◆ WORK INSTRUCTION: Write the lines below out exactly, dropping each picture.
:: DATASET SECTION
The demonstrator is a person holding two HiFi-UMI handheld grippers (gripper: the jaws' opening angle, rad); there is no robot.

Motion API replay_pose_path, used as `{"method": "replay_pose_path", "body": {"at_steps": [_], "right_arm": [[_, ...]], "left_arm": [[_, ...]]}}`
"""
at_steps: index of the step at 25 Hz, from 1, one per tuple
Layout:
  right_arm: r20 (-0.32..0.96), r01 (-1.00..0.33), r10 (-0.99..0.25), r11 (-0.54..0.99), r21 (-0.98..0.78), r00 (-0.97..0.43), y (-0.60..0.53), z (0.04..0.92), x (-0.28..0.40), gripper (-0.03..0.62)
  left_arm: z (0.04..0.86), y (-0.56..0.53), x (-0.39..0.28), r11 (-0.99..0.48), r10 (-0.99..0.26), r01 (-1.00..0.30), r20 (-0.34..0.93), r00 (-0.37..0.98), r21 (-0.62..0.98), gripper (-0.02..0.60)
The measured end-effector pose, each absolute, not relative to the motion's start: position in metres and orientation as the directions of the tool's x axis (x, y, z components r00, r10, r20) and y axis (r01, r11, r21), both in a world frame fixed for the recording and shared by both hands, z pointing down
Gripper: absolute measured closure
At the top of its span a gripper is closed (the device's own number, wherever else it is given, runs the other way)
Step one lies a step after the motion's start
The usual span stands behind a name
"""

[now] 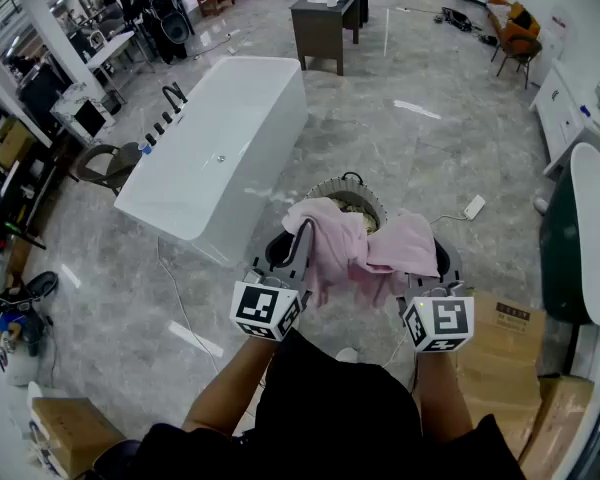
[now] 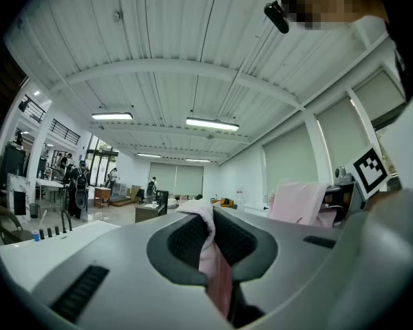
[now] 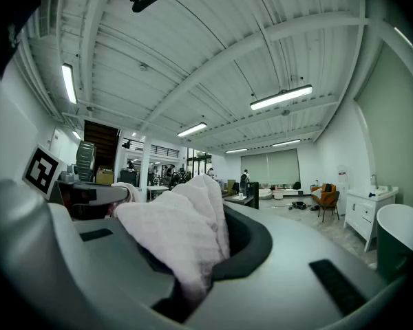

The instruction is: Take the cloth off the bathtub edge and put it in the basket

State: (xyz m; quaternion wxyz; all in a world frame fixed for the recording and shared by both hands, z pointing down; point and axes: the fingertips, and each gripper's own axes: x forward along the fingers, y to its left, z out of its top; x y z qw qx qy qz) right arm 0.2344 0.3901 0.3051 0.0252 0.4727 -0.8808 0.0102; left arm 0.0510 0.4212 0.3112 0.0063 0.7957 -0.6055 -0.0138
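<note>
I hold a pink cloth [image 1: 358,246] bunched up between both grippers, right above the round grey basket [image 1: 330,187], which it partly covers. My left gripper [image 1: 306,228] is shut on the cloth's left end; in the left gripper view a pink fold [image 2: 208,243] is pinched between the jaws [image 2: 210,234]. On the cloth's right end my right gripper [image 1: 427,268] is shut too, with a thick wad [image 3: 182,239] filling its jaws [image 3: 193,253]. The white bathtub [image 1: 220,153] stands to the far left with nothing on its edge.
Cardboard boxes [image 1: 510,353] lie near my right, another box [image 1: 72,433] at bottom left. A dark green and white tub [image 1: 580,233] stands at the right edge. A power strip [image 1: 473,207] with its cable lies on the marble floor beside the basket. A dark desk [image 1: 325,23] stands far back.
</note>
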Motion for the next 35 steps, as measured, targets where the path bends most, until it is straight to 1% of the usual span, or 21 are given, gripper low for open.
{"method": "replay_pose_path", "body": {"at_steps": [4, 9, 14, 23, 27, 32, 35], "right_arm": [[0.034, -0.826, -0.826, 0.563, 0.025, -0.562, 0.393, 0.303, 0.236, 0.542], [0.011, -0.811, -0.812, 0.583, -0.048, -0.584, 0.388, 0.303, 0.238, 0.540], [0.000, -0.784, -0.784, 0.621, -0.013, -0.621, 0.380, 0.307, 0.222, 0.540], [0.046, -0.822, -0.821, 0.568, -0.036, -0.569, 0.318, 0.314, 0.231, 0.540], [0.058, -0.827, -0.825, 0.561, -0.029, -0.562, 0.280, 0.313, 0.220, 0.540], [0.085, -0.832, -0.829, 0.555, -0.001, -0.553, 0.228, 0.303, 0.189, 0.540], [0.079, -0.843, -0.840, 0.538, -0.002, -0.537, 0.195, 0.294, 0.178, 0.540]], "left_arm": [[0.310, 0.421, 0.052, -0.261, -0.965, -0.965, -0.018, 0.260, 0.016, 0.548], [0.309, 0.417, 0.051, -0.243, -0.970, -0.970, -0.018, 0.243, 0.012, 0.547], [0.314, 0.393, 0.052, -0.285, -0.959, -0.959, -0.001, 0.285, -0.007, 0.548], [0.326, 0.310, 0.054, -0.361, -0.933, -0.933, -0.005, 0.361, 0.008, 0.548], [0.331, 0.263, 0.048, -0.393, -0.920, -0.919, -0.023, 0.392, 0.031, 0.548], [0.320, 0.204, 0.028, -0.448, -0.894, -0.891, -0.040, 0.446, 0.072, 0.546], [0.305, 0.168, 0.020, -0.488, -0.872, -0.870, -0.078, 0.483, 0.072, 0.546]]}}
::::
◆ ANSWER BOX:
The demonstrator is a person holding two HiFi-UMI handheld grippers (gripper: the jaws' opening angle, rad); there is no robot.

Motion API replay_pose_path, used as `{"method": "replay_pose_path", "body": {"at_steps": [_], "right_arm": [[_, ...]], "left_arm": [[_, ...]]}}`
"""
at_steps: index of the step at 25 Hz, from 1, one per tuple
Layout:
  right_arm: r20 (-0.32..0.96), r01 (-1.00..0.33), r10 (-0.99..0.25), r11 (-0.54..0.99), r21 (-0.98..0.78), r00 (-0.97..0.43), y (-0.60..0.53), z (0.04..0.92), x (-0.28..0.40), gripper (-0.03..0.62)
  left_arm: z (0.04..0.86), y (-0.56..0.53), x (-0.39..0.28), r11 (-0.99..0.48), r10 (-0.99..0.26), r01 (-1.00..0.30), r20 (-0.34..0.93), r00 (-0.37..0.98), r21 (-0.62..0.98), gripper (-0.02..0.60)
The measured end-effector pose, each absolute, not relative to the motion's start: position in metres and orientation as the directions of the tool's x axis (x, y, z components r00, r10, r20) and y axis (r01, r11, r21), both in a world frame fixed for the recording and shared by both hands, z pointing down
Gripper: absolute measured closure
At the top of its span a gripper is closed (the device's own number, wherever else it is given, runs the other way)
Step one lies a step after the motion's start
The usual span stands behind a name
"""

[now] 
[now] 
[now] 

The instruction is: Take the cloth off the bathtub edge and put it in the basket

State: (xyz m; quaternion wxyz; all in a world frame fixed for the recording and shared by both hands, z pointing down; point and axes: the fingertips, and each gripper's own axes: x forward along the fingers, y to its left, z out of its top; x y z qw qx qy qz) right arm 0.2344 0.3901 0.3051 0.0252 0.4727 -0.8808 0.0102; left arm 0.0510 0.4212 0.3112 0.0063 0.7957 -0.6055 -0.0138
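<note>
I hold a pink cloth [image 1: 358,246] bunched up between both grippers, right above the round grey basket [image 1: 330,187], which it partly covers. My left gripper [image 1: 306,228] is shut on the cloth's left end; in the left gripper view a pink fold [image 2: 208,243] is pinched between the jaws [image 2: 210,234]. On the cloth's right end my right gripper [image 1: 427,268] is shut too, with a thick wad [image 3: 182,239] filling its jaws [image 3: 193,253]. The white bathtub [image 1: 220,153] stands to the far left with nothing on its edge.
Cardboard boxes [image 1: 510,353] lie near my right, another box [image 1: 72,433] at bottom left. A dark green and white tub [image 1: 580,233] stands at the right edge. A power strip [image 1: 473,207] with its cable lies on the marble floor beside the basket. A dark desk [image 1: 325,23] stands far back.
</note>
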Motion for the next 35 steps, as measured, targets where the path bends most, until it is straight to 1% of the usual span, or 21 are given, gripper low for open.
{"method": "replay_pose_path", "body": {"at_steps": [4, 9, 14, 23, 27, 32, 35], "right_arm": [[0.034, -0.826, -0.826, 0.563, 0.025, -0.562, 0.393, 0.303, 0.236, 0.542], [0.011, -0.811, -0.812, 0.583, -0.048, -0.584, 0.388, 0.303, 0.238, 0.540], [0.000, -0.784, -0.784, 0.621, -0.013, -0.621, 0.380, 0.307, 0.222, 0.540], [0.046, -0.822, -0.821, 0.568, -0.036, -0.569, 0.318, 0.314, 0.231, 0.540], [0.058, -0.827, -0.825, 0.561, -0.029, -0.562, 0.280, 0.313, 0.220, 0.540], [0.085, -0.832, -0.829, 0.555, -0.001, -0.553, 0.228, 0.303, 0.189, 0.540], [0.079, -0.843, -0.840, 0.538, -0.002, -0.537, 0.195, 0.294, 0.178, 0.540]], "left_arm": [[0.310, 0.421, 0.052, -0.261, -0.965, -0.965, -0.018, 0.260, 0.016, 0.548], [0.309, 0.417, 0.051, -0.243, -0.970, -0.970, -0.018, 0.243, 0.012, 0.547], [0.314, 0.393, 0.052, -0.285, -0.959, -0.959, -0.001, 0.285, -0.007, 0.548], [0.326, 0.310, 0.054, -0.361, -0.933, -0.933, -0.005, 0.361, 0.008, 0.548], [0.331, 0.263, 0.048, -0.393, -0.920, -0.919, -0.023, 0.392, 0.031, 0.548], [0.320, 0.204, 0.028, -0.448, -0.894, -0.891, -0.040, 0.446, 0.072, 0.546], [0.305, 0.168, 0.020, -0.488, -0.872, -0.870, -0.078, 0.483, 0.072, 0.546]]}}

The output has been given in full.